Following the shift to telemedicine-only services, families received six, 60-90-min intervention sessions provided via telemedicine. To continue to engage the families’ Part C providers, EIPs were invited to sessions and sent video conferencing links to facilitate participation. EIPs attended at least two visits for most families who received telemedicine-only services (78%; see Table 2). Overlapping sessions by EIPs ranged from 0-6, with the telemedicine group having the highest percentage of EIPs attending all six sessions (in-person, 10%; telemedicine, 24%; hybrid, 13%). There were no significant differences in number of sessions attended by EIPs across groups.

Consultants spent time prior to the first session ensuring that caregivers were able to access and utilize the video conferencing platform. Session format and content were similar to procedures described above, with some modifications necessary given the telemedicine platform, (e.g., use of video models instead of the consultant modeling a strategy for a family).


Behavioral intervention and support services were provided by 14 consultants with expertise in ASD and behavior analysis. Consultants included board certified behavior analysts (BCBAs), speech-language pathologists, and early childhood educators. Consultants had an average of 11 years of experience working with families and young children with ASD (range = 3 to 25 years) and were supervised by a BCBA-D and two additional BCBAs. Training and supervision of consultants included direct observation and consultation with supervisors and participation in ongoing professional development activities related to ASD and EI (i.e., attendance at local conferences and meetings).

Participating families

Data for the present study are drawn from families eligible for behavioral intervention and support services between July 2019 and August 2020. A total of 165 families were eligible for participation during this period. Twenty-two families declined participation, including three families who specifically declined telemedicine services. Of the 143 families who expressed interest and initiated program participation, 11 families discontinued or were lost to follow-up before providing demographic or pre-intervention data. Ten families discontinued participation after completing initial sessions (e.g., moved out of state prior to finishing services, family schedule changed), and seven families completed the intervention program but did not provide post-intervention data. Table 2 provides information about the average number of sessions completed by families in each group.

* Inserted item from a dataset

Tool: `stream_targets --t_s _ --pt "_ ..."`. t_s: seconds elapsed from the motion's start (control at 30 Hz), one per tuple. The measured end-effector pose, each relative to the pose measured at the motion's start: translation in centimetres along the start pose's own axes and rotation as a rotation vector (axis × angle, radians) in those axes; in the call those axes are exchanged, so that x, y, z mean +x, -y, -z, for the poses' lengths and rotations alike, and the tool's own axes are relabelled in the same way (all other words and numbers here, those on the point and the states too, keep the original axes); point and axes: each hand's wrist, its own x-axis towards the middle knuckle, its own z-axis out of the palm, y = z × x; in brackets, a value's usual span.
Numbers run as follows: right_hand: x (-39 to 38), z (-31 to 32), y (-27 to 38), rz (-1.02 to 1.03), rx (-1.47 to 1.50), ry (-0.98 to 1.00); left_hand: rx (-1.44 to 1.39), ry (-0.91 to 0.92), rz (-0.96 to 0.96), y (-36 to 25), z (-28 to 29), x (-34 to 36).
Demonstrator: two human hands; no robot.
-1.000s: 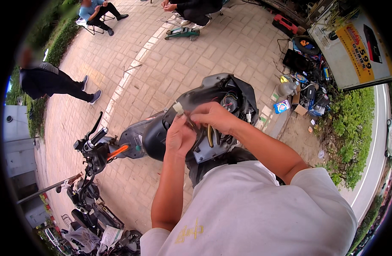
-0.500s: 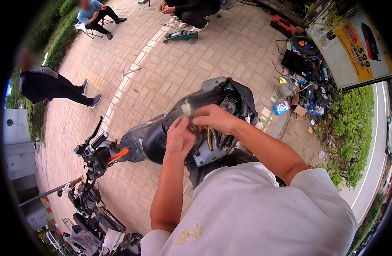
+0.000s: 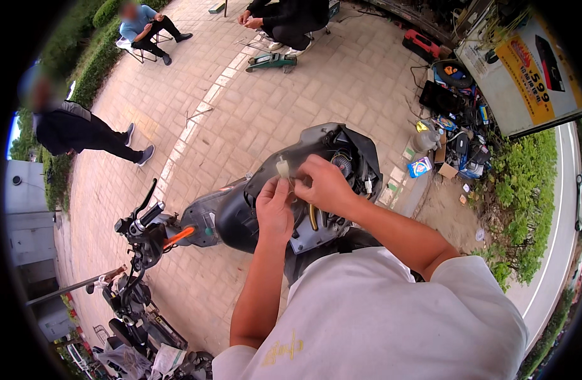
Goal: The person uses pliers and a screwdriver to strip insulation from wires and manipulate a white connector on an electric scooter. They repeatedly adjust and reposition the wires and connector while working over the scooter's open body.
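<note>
My left hand (image 3: 275, 206) pinches a small whitish plastic wire connector (image 3: 282, 168) between thumb and fingertips, its narrow end pointing up. Right beside it, my right hand (image 3: 325, 182) has its fingers curled together; what they grip, if anything, is too small to make out. Both hands are above the rear of a dark scooter (image 3: 237, 215), whose black seat lies to their left. The scooter's tail is opened up, with bundled wires (image 3: 341, 161) showing inside it. Yellow and black cables (image 3: 313, 217) run below my right hand, partly covered by it.
Handlebars (image 3: 145, 221) stand at the left, with another parked two-wheeler below them. A green floor jack (image 3: 272, 61) rests on the paving near a crouching person (image 3: 297, 25). One person sits and another stands farther left. Tools, boxes and a bottle (image 3: 424, 140) pile up at right.
Both hands have shifted slightly right with the connector. My right fingers have curled in more tightly beside it. The whole view has moved a little.
</note>
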Motion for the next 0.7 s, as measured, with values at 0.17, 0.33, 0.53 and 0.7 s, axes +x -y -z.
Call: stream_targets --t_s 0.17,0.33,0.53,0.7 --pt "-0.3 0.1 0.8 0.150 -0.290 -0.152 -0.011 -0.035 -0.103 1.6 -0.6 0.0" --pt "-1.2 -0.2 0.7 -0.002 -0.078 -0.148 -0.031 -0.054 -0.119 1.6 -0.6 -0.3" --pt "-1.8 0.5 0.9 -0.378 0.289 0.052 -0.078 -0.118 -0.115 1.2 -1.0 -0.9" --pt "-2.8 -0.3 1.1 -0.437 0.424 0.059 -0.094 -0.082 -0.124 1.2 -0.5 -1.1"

Data analyzed for the present study are drawn from 115 families who completed behavioral intervention and support services, including having available data for at least one post-intervention measure. Forty-nine families participated in in-person only services between July 2019 and March 2020. Forty-six families participated in telemedicine-only services between March 2020 and August 2020. An additional 20 families received hybrid services consisting of some in-person and some telemedicine appointments. All families had a participating child between the ages of 16 and 33 months (m = 27.97 months, SD = 4.69 months). Participating caregivers were primarily biological parents (86%). Other caregivers included foster parents (n = 1), adoptive parents (n = 4), grandparents (n = 4), and other guardians (n = 2). Additional demographic data are presented in Table 2. Families included in the present analyses did not differ from the 17 families who discontinued participation or did not provide any post-intervention data in terms of child gender (X2 = 2.33, p > .05), child age (t = 0.43, p > .05), child race (X2 = 0.67, p > .05) or ethnicity (X2 = 1.77, p > .05), child diagnostic status (X2 = 1.68, p > .05), or distance the family lived from clinic (t = 0.43, p > .05).


We assessed several aspects of these model service programs, including feasibility of implementation, consultant and caregiver satisfaction, and clinical impact of services. To assess clinical impact of services, we gathered consultant and caregiver ratings of child symptom improvement, as well as pre- and post-intervention measures of communication skills. We evaluated Part C system acceptance through the administration of satisfaction surveys to EIPs.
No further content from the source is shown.